### Assignment
For the entries below, how many lines include the word "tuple"? Give the figure and nothing more.

START Supplied data

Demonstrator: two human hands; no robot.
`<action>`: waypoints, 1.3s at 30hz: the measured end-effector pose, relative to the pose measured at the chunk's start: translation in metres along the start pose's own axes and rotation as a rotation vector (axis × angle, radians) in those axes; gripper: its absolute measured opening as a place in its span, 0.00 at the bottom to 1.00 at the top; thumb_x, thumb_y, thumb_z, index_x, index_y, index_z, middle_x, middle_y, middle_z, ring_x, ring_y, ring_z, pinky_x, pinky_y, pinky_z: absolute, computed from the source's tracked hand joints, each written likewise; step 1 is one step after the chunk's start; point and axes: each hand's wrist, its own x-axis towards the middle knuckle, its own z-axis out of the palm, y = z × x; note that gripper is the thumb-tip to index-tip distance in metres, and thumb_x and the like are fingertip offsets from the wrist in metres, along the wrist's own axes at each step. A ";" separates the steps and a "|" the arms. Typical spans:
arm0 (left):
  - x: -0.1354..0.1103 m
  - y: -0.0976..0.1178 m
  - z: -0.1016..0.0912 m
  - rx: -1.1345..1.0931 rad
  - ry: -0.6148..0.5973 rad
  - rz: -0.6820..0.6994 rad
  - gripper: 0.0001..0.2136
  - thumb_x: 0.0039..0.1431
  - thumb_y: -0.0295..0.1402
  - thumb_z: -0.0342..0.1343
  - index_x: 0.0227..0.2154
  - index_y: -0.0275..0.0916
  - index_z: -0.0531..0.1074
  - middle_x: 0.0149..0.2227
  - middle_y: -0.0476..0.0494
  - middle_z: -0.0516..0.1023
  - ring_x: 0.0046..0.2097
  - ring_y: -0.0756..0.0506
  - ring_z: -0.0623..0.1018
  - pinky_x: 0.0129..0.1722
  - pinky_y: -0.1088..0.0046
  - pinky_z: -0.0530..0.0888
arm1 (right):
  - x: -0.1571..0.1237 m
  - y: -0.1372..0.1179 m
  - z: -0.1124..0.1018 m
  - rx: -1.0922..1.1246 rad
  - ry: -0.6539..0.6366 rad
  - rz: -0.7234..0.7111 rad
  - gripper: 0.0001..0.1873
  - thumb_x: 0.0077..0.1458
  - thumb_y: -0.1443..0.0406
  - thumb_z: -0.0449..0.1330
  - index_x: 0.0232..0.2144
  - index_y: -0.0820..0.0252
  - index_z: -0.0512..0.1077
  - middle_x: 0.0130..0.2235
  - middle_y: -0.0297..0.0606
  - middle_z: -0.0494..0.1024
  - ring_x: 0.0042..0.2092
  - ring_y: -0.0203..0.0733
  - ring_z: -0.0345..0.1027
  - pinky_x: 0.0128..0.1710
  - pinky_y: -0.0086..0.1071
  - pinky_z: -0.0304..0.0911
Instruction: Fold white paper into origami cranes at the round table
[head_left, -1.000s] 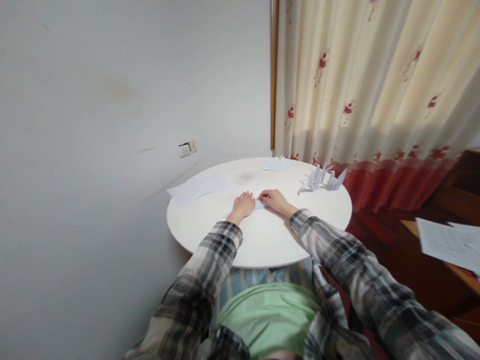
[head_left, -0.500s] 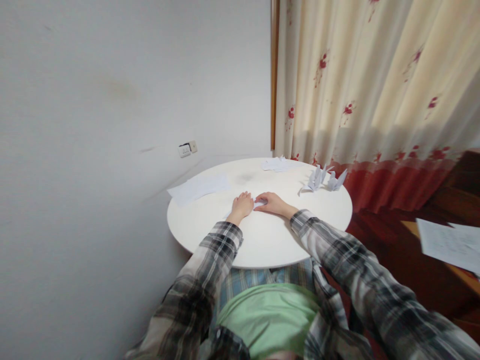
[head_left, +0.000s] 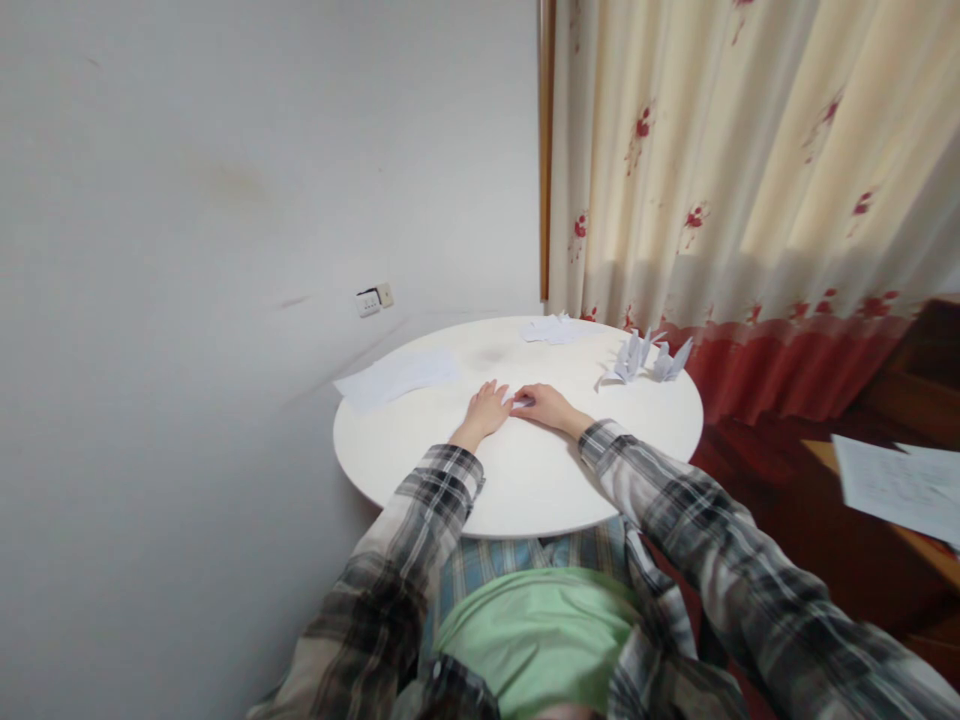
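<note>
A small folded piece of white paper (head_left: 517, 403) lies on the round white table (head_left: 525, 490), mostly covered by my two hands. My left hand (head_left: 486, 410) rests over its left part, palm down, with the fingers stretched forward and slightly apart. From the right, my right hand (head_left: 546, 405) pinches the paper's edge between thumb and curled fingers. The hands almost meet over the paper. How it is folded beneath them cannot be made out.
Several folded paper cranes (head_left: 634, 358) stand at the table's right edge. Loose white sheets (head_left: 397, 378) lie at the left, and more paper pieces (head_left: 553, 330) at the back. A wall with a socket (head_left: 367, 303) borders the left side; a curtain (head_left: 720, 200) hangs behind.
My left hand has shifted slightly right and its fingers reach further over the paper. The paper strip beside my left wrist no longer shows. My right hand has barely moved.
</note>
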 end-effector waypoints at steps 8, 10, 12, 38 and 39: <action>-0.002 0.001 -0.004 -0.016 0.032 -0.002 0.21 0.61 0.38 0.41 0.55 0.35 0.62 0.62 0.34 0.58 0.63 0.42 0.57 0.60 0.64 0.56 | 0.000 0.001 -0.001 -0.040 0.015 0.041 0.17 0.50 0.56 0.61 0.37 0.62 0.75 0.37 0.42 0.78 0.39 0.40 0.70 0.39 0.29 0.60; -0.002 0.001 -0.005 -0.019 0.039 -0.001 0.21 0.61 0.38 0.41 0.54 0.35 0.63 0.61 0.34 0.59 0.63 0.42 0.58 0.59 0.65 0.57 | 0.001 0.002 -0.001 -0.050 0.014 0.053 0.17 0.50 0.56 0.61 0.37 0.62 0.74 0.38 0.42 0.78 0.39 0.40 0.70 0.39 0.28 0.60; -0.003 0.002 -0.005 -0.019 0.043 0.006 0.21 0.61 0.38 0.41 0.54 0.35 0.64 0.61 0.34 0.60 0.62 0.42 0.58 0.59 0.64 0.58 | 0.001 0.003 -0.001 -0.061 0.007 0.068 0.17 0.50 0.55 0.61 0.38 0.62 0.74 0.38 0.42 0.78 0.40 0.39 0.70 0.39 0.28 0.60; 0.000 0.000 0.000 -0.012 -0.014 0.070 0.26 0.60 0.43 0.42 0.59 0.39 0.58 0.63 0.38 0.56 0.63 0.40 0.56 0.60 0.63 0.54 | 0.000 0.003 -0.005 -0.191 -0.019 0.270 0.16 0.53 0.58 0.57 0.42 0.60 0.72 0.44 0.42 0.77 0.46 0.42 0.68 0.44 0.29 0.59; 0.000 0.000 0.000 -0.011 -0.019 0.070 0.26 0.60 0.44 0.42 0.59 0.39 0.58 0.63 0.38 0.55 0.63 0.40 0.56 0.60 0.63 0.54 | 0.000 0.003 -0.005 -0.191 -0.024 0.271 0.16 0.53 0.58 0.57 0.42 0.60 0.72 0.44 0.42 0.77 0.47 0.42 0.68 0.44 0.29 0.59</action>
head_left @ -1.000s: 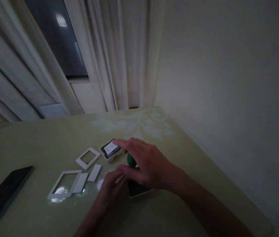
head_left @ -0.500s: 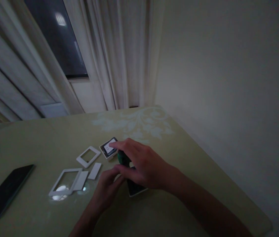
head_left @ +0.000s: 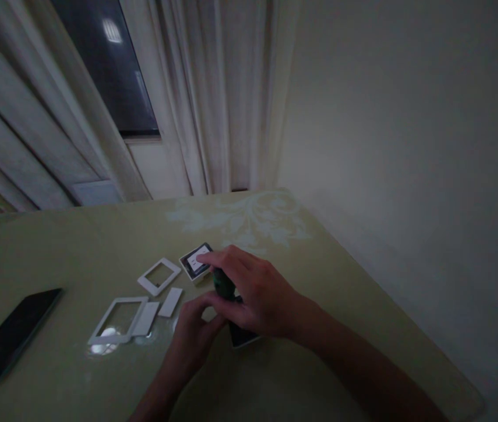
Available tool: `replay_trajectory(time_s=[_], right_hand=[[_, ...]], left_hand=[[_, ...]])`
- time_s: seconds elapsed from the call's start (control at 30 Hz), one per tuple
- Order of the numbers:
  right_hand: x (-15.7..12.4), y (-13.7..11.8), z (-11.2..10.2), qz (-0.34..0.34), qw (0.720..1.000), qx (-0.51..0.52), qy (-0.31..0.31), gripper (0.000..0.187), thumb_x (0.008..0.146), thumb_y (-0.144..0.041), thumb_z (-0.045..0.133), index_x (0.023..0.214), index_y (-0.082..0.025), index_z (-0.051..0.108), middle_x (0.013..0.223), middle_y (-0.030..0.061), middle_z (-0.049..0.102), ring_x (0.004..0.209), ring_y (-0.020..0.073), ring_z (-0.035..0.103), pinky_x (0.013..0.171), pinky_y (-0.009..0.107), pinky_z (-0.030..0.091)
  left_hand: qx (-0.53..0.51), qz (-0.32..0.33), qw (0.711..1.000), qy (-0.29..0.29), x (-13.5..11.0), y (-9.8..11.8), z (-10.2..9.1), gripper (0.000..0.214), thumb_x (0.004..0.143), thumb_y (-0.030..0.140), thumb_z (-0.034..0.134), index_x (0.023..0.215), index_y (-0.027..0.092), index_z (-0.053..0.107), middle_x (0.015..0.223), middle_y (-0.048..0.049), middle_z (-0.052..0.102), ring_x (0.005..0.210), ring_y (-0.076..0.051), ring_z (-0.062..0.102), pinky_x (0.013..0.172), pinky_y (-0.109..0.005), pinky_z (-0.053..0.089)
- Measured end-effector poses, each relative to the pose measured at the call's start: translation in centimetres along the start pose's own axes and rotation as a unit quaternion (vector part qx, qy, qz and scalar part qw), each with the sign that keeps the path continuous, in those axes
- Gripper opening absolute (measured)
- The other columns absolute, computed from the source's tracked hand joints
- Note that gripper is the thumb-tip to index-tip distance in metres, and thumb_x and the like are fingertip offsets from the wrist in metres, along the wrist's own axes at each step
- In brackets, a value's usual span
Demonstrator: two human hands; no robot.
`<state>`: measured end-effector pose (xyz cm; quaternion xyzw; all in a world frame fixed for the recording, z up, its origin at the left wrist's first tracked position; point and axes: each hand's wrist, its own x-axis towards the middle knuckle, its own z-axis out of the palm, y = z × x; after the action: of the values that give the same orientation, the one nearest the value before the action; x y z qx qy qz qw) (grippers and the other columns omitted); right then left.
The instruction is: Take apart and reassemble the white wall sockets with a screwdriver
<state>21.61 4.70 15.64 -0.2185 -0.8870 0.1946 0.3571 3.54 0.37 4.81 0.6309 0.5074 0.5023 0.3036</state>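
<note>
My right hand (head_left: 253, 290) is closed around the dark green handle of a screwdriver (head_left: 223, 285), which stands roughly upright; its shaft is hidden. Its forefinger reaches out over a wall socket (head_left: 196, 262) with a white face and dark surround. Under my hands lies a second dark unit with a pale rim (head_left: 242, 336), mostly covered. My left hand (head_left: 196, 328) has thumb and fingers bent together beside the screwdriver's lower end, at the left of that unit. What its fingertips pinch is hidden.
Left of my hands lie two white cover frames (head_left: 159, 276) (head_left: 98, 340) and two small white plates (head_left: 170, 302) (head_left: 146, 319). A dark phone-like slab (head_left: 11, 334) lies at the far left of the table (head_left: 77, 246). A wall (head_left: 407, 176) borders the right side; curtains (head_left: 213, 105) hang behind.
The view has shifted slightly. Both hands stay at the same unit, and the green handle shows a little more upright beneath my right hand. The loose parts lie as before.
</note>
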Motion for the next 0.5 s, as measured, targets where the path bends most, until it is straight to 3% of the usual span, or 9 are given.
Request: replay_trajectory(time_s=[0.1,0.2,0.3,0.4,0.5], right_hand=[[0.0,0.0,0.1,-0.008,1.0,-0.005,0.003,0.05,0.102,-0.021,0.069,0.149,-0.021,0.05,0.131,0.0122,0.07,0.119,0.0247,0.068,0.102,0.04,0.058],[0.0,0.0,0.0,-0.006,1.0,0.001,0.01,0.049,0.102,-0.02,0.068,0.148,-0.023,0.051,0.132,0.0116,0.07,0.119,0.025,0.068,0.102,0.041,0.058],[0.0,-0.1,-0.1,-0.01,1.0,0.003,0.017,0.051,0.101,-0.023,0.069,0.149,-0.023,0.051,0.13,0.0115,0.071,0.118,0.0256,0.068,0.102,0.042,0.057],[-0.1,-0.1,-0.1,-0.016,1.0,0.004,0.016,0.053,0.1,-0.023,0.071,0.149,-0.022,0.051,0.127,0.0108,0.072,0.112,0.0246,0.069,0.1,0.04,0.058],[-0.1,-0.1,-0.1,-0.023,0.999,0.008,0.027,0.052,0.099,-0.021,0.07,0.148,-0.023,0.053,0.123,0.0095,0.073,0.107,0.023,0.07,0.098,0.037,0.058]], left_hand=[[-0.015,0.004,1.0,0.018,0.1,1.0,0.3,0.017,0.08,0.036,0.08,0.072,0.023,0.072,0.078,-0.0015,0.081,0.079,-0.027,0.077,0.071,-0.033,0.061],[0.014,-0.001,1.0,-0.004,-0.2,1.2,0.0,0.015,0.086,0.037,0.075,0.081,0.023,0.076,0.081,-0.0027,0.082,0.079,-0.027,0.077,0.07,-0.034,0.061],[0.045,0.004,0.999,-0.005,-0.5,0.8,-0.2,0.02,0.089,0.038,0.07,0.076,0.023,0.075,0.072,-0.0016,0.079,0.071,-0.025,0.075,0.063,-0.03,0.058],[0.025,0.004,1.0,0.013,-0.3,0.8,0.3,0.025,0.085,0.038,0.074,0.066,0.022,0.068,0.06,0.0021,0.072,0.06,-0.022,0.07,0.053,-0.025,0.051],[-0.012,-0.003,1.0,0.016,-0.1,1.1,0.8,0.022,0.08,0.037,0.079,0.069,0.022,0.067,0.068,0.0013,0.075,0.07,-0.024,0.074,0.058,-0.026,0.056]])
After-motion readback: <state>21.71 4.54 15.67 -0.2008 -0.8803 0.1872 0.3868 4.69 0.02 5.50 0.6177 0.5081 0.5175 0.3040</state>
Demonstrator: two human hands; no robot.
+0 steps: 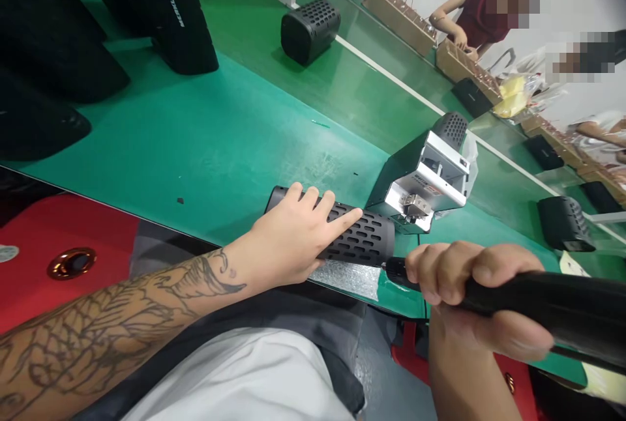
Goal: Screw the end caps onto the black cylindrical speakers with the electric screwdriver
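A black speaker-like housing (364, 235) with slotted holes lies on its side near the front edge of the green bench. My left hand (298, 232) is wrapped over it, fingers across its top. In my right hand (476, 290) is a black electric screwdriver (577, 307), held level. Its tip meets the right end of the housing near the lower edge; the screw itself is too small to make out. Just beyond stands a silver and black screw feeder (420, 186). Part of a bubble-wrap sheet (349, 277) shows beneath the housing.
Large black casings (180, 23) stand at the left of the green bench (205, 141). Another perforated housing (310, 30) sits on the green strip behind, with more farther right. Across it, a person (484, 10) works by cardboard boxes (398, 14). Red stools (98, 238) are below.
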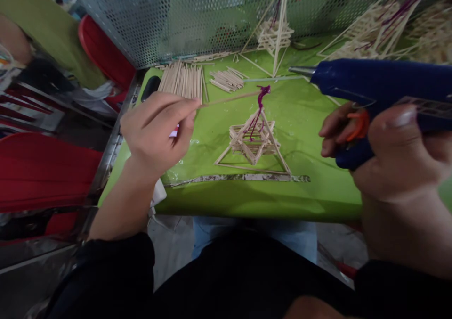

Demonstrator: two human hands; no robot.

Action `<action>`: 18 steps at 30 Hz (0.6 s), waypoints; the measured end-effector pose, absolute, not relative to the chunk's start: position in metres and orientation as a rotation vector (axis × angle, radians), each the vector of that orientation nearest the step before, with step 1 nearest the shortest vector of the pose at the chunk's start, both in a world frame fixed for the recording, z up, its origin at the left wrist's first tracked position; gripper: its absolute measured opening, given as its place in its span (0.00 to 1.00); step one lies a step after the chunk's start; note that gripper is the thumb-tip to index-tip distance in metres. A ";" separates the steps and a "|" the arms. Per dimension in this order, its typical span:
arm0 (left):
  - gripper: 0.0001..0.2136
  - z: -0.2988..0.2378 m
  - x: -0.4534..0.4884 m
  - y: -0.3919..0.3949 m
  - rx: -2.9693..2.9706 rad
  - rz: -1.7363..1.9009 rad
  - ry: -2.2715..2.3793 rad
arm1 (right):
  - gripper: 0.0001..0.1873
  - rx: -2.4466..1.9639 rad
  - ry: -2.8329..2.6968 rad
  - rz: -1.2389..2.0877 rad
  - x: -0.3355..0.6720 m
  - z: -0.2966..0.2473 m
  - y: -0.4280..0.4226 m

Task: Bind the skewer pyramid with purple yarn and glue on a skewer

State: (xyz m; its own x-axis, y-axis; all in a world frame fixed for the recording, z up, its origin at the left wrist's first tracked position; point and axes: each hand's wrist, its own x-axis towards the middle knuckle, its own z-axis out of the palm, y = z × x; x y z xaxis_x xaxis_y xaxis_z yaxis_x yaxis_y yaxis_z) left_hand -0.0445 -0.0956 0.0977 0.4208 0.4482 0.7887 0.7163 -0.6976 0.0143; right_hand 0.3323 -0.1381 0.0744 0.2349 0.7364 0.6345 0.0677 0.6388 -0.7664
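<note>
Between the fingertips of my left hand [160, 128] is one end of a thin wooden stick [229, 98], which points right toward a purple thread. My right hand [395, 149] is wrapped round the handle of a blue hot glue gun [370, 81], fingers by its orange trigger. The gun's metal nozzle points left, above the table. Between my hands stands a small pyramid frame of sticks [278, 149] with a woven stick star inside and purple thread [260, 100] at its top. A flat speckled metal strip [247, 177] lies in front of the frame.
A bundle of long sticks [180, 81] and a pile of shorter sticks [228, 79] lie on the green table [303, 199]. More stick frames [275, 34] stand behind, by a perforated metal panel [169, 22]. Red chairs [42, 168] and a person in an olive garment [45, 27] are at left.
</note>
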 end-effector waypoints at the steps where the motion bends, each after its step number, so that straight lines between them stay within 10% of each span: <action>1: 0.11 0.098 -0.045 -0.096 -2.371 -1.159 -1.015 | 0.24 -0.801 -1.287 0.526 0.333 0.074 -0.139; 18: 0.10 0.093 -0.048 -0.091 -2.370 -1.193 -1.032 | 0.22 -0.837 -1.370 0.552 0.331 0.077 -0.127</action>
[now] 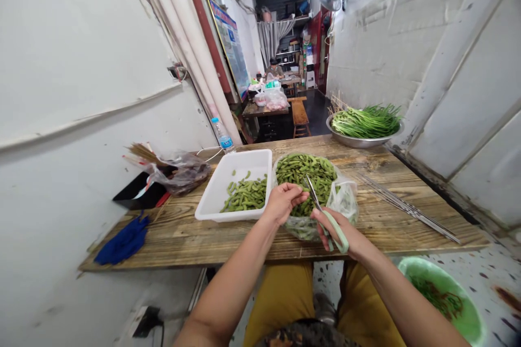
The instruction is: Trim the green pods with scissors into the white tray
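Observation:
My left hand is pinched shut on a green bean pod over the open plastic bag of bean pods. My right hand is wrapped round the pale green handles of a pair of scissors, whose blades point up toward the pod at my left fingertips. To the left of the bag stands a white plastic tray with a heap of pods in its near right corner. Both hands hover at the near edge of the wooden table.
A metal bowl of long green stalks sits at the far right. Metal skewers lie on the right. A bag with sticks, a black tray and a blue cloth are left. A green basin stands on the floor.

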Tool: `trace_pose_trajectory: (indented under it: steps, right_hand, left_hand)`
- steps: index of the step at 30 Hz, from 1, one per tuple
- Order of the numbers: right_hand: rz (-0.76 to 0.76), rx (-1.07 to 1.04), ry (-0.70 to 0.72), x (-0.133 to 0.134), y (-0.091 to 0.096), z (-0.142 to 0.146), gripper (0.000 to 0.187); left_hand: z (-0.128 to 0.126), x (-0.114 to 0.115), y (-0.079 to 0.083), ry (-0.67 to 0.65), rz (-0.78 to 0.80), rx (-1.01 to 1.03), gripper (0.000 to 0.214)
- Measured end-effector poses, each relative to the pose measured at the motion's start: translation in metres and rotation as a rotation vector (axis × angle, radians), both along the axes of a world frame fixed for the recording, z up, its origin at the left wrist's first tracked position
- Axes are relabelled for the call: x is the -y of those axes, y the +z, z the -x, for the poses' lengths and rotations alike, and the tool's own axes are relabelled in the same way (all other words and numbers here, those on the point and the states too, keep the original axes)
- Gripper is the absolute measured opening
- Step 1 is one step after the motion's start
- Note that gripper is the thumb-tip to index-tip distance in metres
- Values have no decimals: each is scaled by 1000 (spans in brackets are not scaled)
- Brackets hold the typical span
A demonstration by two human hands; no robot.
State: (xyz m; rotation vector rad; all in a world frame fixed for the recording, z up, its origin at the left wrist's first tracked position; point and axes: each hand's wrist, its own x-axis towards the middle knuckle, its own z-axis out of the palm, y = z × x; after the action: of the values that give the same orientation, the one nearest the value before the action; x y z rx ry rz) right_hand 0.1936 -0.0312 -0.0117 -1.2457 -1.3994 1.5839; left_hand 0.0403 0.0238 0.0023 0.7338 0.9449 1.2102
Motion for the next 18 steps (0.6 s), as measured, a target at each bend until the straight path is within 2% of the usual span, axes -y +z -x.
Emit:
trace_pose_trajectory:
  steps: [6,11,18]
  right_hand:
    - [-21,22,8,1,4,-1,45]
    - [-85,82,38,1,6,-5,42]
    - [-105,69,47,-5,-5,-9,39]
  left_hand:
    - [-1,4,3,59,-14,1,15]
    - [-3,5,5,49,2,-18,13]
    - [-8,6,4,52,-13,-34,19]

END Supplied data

### Task answer
2